Al pasar bajo el rayo de luz que cae de lo alto de la bóveda, distingue primero la larga melena rubia que se desparrama sobre los hombros. Después, los rasgos de su rostro adolescente, endurecidos por la luz cenital.
—¡Ruth! —exclama el cautivo.
La muchacha corre hacia él y le abraza. Se estremece al sentirlo rígido como un leño.
—Padre, ¿qué os han hecho?
El guardián que vigila la entrada se retira para ceder el paso a una vieja que baja las escaleras, se aproxima al poyo de piedra y deja en él una jofaina con una jarra de agua, una toalla y ropa limpia.
Entonces, al alzar la vista hacia la puerta, Randa advierte por primera vez allí arriba la presencia de aquel hombre embozado, su amenazadora silueta recortada contra el umbral. A un gesto suyo, se retiran los soldados, dejando al prisionero a solas con su hija. Chirrían los goznes.
—No os olvidéis de engrasar esa cerradura —se oye afuera, amortiguado el sonido por la gruesa barrera de hierro.

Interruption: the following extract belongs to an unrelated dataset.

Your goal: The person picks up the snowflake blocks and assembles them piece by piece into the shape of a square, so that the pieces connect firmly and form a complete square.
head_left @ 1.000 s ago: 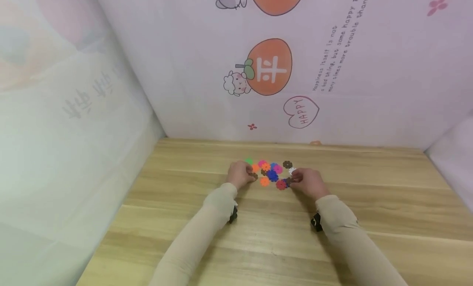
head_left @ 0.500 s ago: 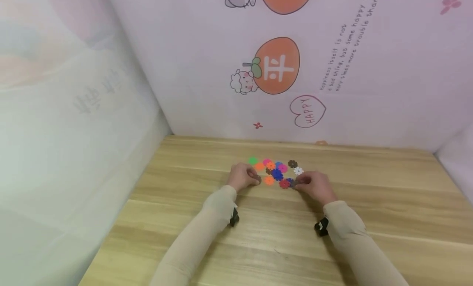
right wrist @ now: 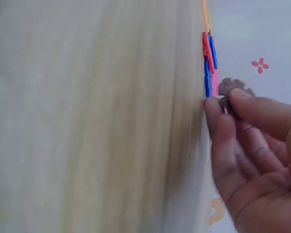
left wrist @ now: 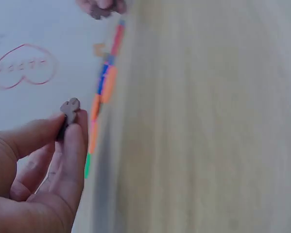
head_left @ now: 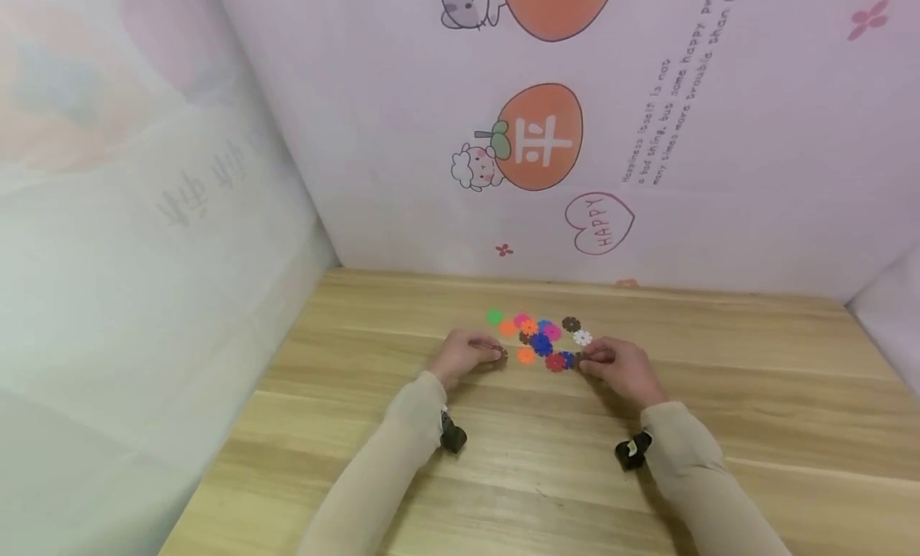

Cuando se apagan sus voces y pasos, el silencio se apodera del lugar.
—Venid, padre, sentaos —le dice la muchacha llevándole con tiento hasta el poyo.
Ruth busca su mirada, el contacto con sus ojos opacos. Aquel hombre prematuramente envejecido continúa ausente, vuelto hacia adentro, ido. No hay brusquedad en sus gestos. Pero nota que algo se ha roto dentro de él. Siente la sorda desesperación que le inunda, la resistencia y tensión de los rasgos del rostro cuando le acaricia. La joven llega junto a la jarra. Se agacha para cogerla y verter el agua en la palangana. Toma la toalla, la humedece y comienza a lavar a su padre. Este parece reaccionar cuando ella le pide que sujete la jofaina. Quizá sea por el frío. Quizá porque al sostener el recipiente y acercárselo a su propia cara, torpe y lentamente, Raimundo ve su reflejo en el agua. Se le ensombrece aún más el gesto. Luego, se deja hacer.
—¿Y Rafael…? —pregunta, al fin, Randa—. ¿Dónde está tu marido?
La muchacha le sonríe. Trata de mostrarse alegre.